Quería que llevara tu nombre —reveló—.
Y quería traerte aquí primero, así que dime, ¿te gusta?, los interiores, la decoración…
Debía de tener los pulmones perforados, porque mi primera respiración se desvaneció y la siguiente fue demasiado superficial para ser de alguna utilidad.
Cuando Dean hace algo, lo hace a lo grande.
¿Pero esto?
Dios.
El calor inundó mis mejillas.
Extiendo la mano para tomar la suya, con una sonrisa en los labios, interrumpiéndolo.
—Esto es perfecto, cariño.
Es de ensueño y me encantan todos los pequeños detalles —admito, y observo cómo una sonrisa se dibuja en su rostro.
Un camarero aparece de la nada, nos interrumpe y coge la botella de champán de la cubitera, la abre y llena nuestras copas.
Hace un educado gesto de cabeza y se aleja, dejándonos solos una vez más.
Dean me mira y juraría que lo vi tensarse un poco.
Mete la mano en el bolsillo de su chaqueta y saca algo que casi me deja sin aliento.
Mi anillo, mi anillo de bodas.
La mirada de Dean se suaviza mientras se asoma a mi alma.
—Lo he guardado todo este tiempo.
Al principio no sabía por qué, o quizá no quería admitirlo.
Pero ahora sé que es porque todavía nos quería, todavía te amaba y una parte de mí nunca quiso dejarte ir.
Sus palabras envían un escalofrío, denso e intenso, a través de mi cuerpo; las mariposas de mi estómago danzaban alegremente, anticipando sus próximas palabras.
Clava sus ojos en los míos.
—Nos quería entonces y, por Dios, nos quiero ahora.
Así que, por favor, Bella, ¿podrías seguir casada conmigo?
—dice, con sus ojos escrutando los míos.
Mi corazón dio un brinco en mi pecho y, cuando lo miré a los ojos, lo que vi me arrancó un jadeo.
—Dean… —mis ojos se llenaron de lágrimas, mi voz salía entrecortada; era difícil controlar las emociones que casi pugnaban por manifestarse.
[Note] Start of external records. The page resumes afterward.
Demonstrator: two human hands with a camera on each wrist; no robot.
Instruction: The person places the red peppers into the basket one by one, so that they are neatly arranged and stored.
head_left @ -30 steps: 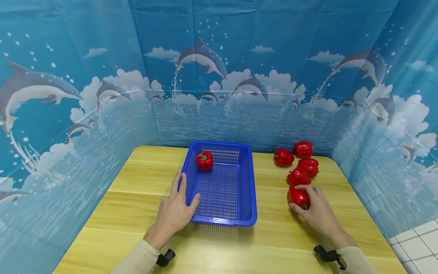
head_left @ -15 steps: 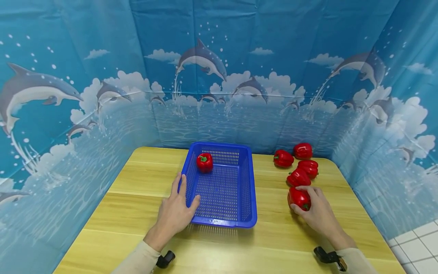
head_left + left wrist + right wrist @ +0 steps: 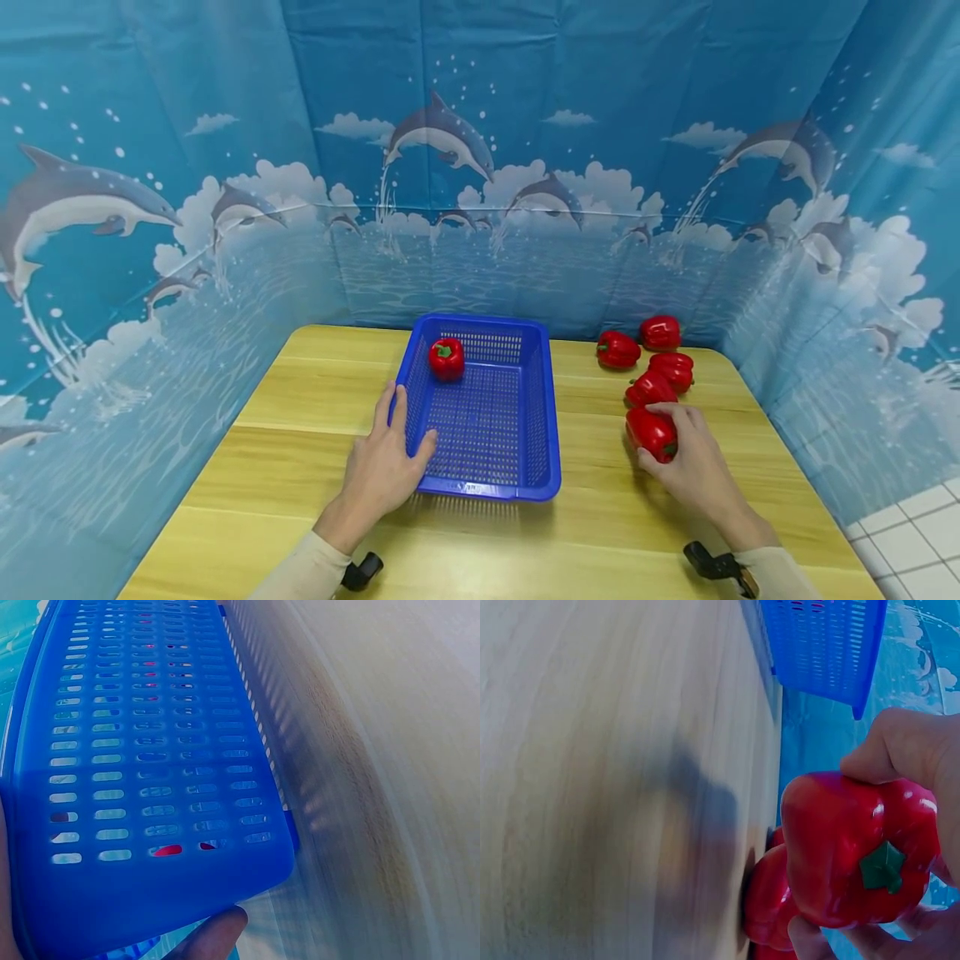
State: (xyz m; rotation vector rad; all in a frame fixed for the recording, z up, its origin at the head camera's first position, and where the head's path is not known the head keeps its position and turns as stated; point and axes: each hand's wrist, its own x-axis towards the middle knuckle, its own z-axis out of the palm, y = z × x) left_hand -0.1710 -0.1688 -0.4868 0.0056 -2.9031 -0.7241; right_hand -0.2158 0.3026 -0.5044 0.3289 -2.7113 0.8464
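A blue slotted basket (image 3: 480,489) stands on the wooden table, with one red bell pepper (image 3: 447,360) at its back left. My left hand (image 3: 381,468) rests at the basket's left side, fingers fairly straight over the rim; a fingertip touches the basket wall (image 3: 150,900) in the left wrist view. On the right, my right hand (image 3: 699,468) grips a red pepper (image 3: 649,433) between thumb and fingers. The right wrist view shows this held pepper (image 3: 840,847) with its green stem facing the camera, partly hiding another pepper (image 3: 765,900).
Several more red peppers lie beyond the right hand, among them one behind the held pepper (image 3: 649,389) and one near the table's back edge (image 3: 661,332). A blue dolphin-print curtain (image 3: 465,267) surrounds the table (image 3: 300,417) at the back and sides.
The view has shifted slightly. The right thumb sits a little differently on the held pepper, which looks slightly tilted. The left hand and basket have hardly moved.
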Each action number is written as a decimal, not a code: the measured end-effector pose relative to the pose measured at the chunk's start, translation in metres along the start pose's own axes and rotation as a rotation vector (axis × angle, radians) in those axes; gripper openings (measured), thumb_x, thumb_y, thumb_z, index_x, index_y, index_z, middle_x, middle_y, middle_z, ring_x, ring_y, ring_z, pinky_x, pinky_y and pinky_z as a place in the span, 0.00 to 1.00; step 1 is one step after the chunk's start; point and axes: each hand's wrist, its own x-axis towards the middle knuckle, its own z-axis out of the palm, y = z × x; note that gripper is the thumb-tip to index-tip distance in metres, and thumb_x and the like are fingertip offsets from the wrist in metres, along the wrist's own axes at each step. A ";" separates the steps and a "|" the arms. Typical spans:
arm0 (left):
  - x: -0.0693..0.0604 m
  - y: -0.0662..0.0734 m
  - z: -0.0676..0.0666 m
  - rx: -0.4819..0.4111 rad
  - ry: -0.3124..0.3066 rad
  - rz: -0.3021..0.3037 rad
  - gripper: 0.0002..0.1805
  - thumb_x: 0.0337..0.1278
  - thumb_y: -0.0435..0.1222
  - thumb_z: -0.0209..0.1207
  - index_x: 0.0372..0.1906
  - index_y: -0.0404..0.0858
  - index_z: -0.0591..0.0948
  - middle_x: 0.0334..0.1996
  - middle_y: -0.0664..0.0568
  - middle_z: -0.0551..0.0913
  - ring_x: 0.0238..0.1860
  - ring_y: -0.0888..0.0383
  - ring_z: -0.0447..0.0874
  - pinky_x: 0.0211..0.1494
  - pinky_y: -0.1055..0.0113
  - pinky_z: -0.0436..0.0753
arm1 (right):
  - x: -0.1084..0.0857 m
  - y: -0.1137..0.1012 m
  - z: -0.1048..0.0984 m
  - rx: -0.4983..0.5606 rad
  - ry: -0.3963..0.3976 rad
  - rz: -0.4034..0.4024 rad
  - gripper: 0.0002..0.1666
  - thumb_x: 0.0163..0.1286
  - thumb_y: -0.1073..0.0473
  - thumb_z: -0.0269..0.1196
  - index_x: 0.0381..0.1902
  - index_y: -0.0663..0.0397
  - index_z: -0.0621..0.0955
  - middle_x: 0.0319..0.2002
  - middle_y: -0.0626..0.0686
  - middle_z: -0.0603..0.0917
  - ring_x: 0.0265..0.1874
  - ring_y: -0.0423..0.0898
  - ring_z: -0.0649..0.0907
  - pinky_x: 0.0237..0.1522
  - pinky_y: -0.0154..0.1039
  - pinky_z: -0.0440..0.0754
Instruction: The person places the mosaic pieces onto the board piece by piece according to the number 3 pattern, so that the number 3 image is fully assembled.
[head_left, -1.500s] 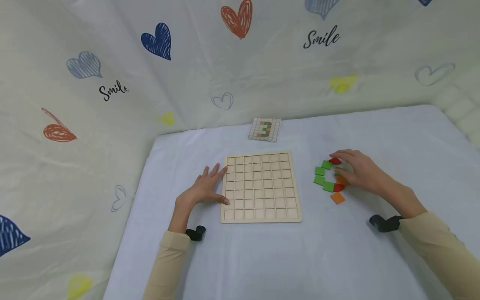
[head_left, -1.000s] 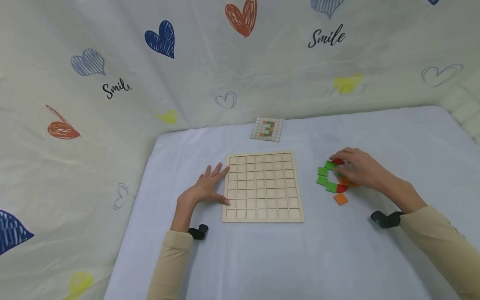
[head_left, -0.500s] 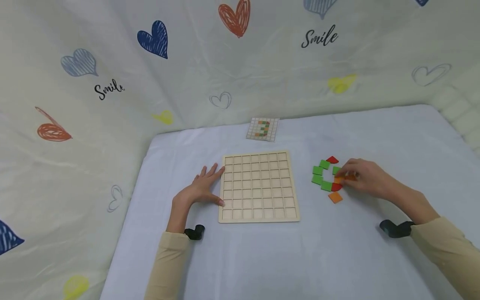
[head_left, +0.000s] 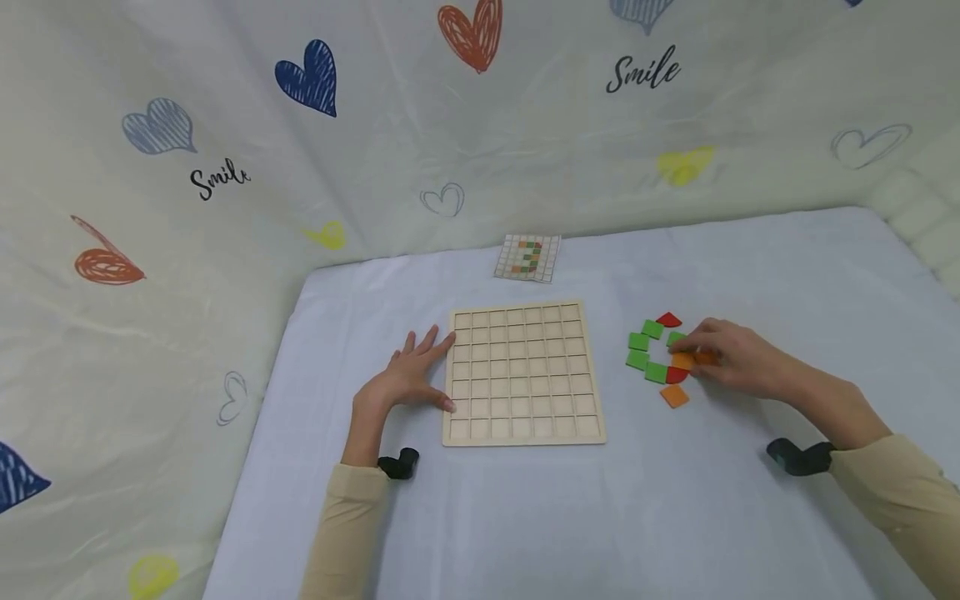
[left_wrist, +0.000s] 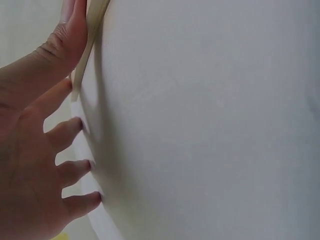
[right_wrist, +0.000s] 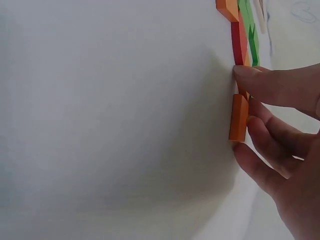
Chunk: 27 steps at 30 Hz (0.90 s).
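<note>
My left hand (head_left: pixel 405 379) spreads its fingers at the left side of a square wooden grid board (head_left: pixel 522 375). Its thumb and index finger touch the board's edge, and the other fingertips rest on the cloth. To the right of the board lies a loose ring of small tiles. Several are green (head_left: pixel 637 360), with a red tile (head_left: pixel 669 319) at the top and another red tile (head_left: pixel 677 375) lower down. My right hand (head_left: pixel 742 358) pinches an orange tile (head_left: pixel 682 361) at the ring's right side. Another orange tile (right_wrist: pixel 239 117) lies under its curled fingers.
A small pattern card (head_left: pixel 527 258) with a coloured figure like a 3 lies behind the board. One orange tile (head_left: pixel 674 396) sits at the near end of the ring. White cloth (head_left: pixel 525 517) covers the table, and a printed curtain (head_left: pixel 390 133) hangs behind it.
My right hand has drawn back from the upper red tile to the orange tiles, its fingers coming closer together. The left hand stays at the board. The whole head view shifts slightly.
</note>
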 end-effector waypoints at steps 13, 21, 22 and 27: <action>-0.001 0.004 0.001 -0.024 0.022 -0.013 0.66 0.43 0.46 0.81 0.84 0.53 0.50 0.85 0.50 0.36 0.83 0.38 0.24 0.82 0.36 0.37 | 0.002 -0.003 -0.002 0.068 0.028 0.062 0.18 0.57 0.69 0.76 0.43 0.59 0.82 0.37 0.47 0.87 0.36 0.45 0.83 0.38 0.33 0.85; 0.000 0.004 0.001 -0.007 0.029 -0.017 0.66 0.43 0.46 0.81 0.84 0.53 0.51 0.85 0.50 0.36 0.83 0.38 0.24 0.83 0.36 0.38 | 0.002 -0.008 -0.002 0.077 0.109 0.060 0.17 0.60 0.70 0.73 0.47 0.53 0.87 0.40 0.48 0.89 0.38 0.48 0.87 0.40 0.30 0.86; 0.000 0.004 0.001 -0.006 0.031 -0.018 0.66 0.43 0.46 0.81 0.84 0.53 0.51 0.85 0.49 0.37 0.83 0.38 0.24 0.83 0.36 0.38 | 0.003 -0.010 -0.002 0.082 0.109 0.070 0.17 0.61 0.69 0.73 0.48 0.53 0.87 0.41 0.49 0.90 0.39 0.48 0.87 0.39 0.30 0.85; 0.000 0.004 0.002 -0.005 0.034 -0.023 0.65 0.43 0.47 0.80 0.84 0.53 0.51 0.85 0.49 0.37 0.83 0.38 0.25 0.82 0.36 0.39 | 0.012 -0.019 -0.002 0.151 0.088 0.155 0.14 0.64 0.64 0.72 0.48 0.55 0.88 0.41 0.52 0.90 0.38 0.49 0.86 0.33 0.30 0.83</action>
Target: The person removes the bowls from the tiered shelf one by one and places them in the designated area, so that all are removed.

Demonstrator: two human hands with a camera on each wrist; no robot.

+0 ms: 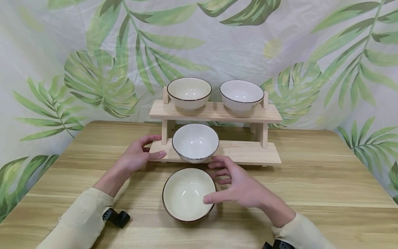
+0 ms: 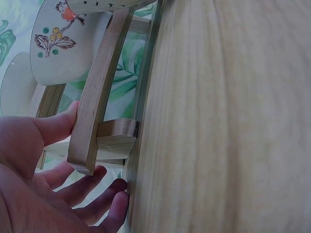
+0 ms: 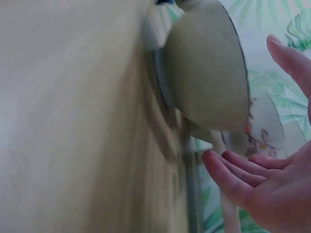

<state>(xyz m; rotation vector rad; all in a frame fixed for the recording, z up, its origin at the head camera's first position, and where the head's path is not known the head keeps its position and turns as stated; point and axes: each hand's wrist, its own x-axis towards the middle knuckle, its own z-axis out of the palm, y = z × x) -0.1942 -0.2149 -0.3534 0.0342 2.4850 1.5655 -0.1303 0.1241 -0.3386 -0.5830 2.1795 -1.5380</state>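
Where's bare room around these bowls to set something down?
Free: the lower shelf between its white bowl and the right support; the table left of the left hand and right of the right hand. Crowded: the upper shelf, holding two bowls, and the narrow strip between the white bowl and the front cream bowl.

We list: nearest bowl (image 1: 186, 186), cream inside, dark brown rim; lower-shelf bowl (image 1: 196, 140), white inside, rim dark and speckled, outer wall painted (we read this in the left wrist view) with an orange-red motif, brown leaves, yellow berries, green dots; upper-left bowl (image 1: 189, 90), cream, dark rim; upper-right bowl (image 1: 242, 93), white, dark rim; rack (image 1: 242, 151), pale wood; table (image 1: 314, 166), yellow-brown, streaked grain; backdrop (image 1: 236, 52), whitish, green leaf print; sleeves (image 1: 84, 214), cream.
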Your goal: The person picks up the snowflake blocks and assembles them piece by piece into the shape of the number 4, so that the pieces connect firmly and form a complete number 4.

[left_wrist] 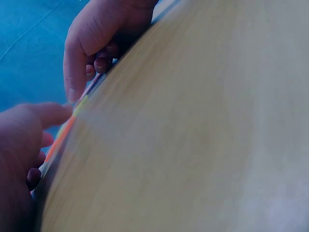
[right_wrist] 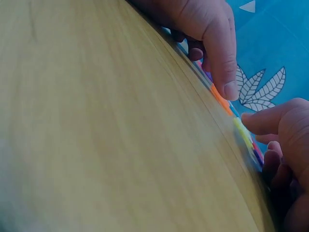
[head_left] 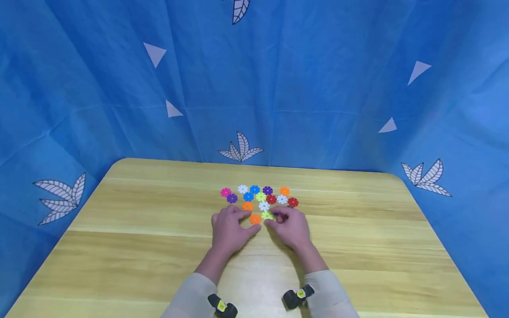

Yo también nos quería, más que a nada.
Me muerdo los labios y asiento, mientras una sonrisa se extiende por mi rostro.
—Sí, Dean.
Te quiero a ti, nos quiero juntos, para siempre —exhalé, y vi cómo el alivio relajaba sus facciones.
Se inclina hacia delante en su asiento y me toma la mano, deslizando el anillo en mi dedo.
Luego se lleva mi mano a la boca, besando el lugar exacto donde está el anillo.
—Gracias por darnos una oportunidad.
No te arrepentirás de esto, esposita.
Te lo prometo.
Sé que no lo haré.
He logrado desterrar de mi mente todos los «y si…» y las incertidumbres, eligiendo voluntariamente creer y confiar en nuestro amor.
Dean levanta su copa, con los ojos brillantes.
—Por nosotros, por un nuevo comienzo y por todo lo que venga —dijo con una gran sonrisa.
Suelto una risita y lo miro directamente a los ojos antes de chocar mi copa con la suya.
Estaba absolutamente segura mientras decía estas palabras: —Por la eternidad.